## Exercise directions
Below are the records; repeat exactly their lines between the line holding "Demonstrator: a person" and the line holding "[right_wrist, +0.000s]", inclusive, skipping the pictures.

Supplied entries below:

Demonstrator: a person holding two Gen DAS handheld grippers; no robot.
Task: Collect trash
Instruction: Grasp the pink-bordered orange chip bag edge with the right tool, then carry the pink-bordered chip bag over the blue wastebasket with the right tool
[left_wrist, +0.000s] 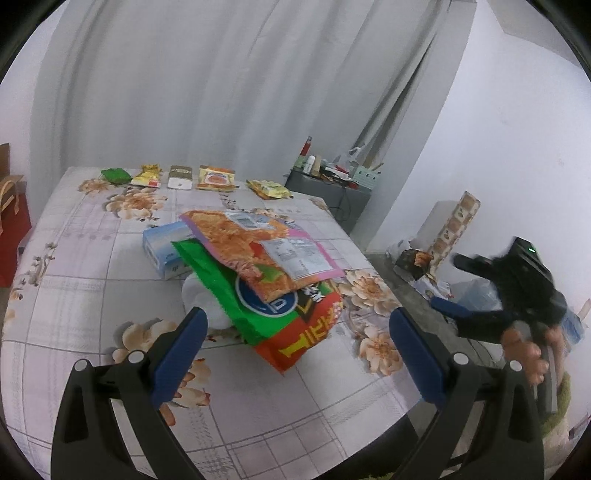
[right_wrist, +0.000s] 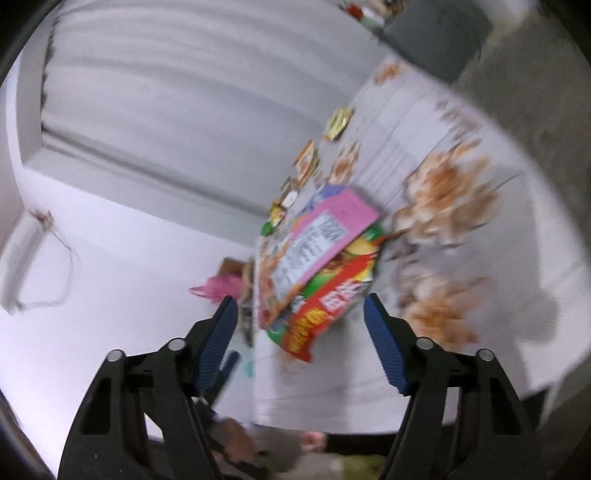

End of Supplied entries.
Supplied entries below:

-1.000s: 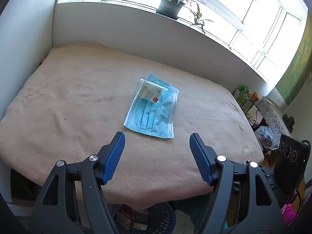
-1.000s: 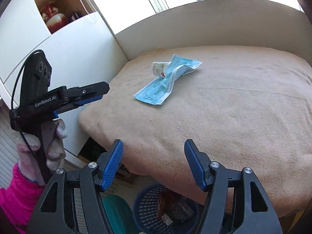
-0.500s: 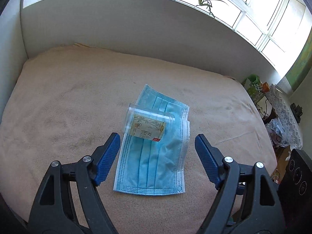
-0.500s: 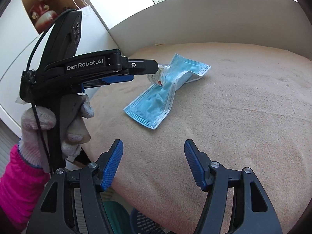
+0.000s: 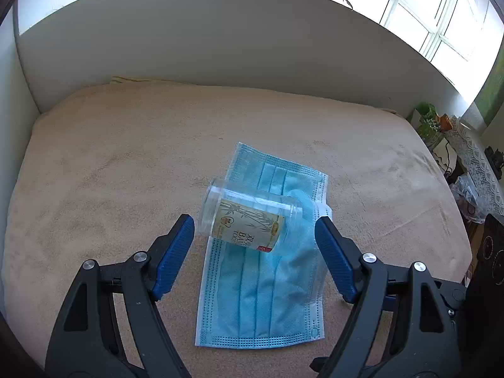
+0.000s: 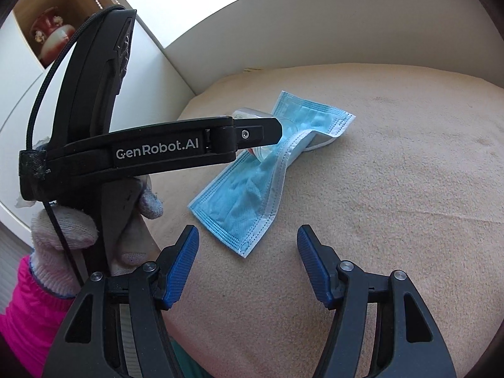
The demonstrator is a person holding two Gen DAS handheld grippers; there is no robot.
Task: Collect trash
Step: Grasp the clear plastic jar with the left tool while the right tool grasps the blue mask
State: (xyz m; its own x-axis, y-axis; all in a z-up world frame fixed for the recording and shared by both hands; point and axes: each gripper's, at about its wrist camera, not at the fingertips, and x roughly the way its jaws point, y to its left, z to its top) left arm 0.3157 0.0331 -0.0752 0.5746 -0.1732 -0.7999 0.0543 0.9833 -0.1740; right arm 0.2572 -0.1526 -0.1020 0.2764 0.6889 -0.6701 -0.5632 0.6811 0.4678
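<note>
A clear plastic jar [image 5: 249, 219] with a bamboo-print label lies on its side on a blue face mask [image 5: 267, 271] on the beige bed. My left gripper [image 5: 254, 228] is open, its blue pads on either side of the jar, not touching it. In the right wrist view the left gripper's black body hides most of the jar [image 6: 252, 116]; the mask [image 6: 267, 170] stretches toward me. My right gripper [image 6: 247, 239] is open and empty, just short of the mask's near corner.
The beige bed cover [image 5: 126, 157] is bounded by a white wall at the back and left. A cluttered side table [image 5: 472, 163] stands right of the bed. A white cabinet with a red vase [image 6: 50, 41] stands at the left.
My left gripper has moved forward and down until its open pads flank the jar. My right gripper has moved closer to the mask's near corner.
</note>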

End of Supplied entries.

## Task solution
Demonstrator: a person holding two Gen DAS handheld grippers; no robot.
Task: Collect trash
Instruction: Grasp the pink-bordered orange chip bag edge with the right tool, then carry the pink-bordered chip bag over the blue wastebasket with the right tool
[left_wrist, +0.000s] 
[right_wrist, +0.000s] 

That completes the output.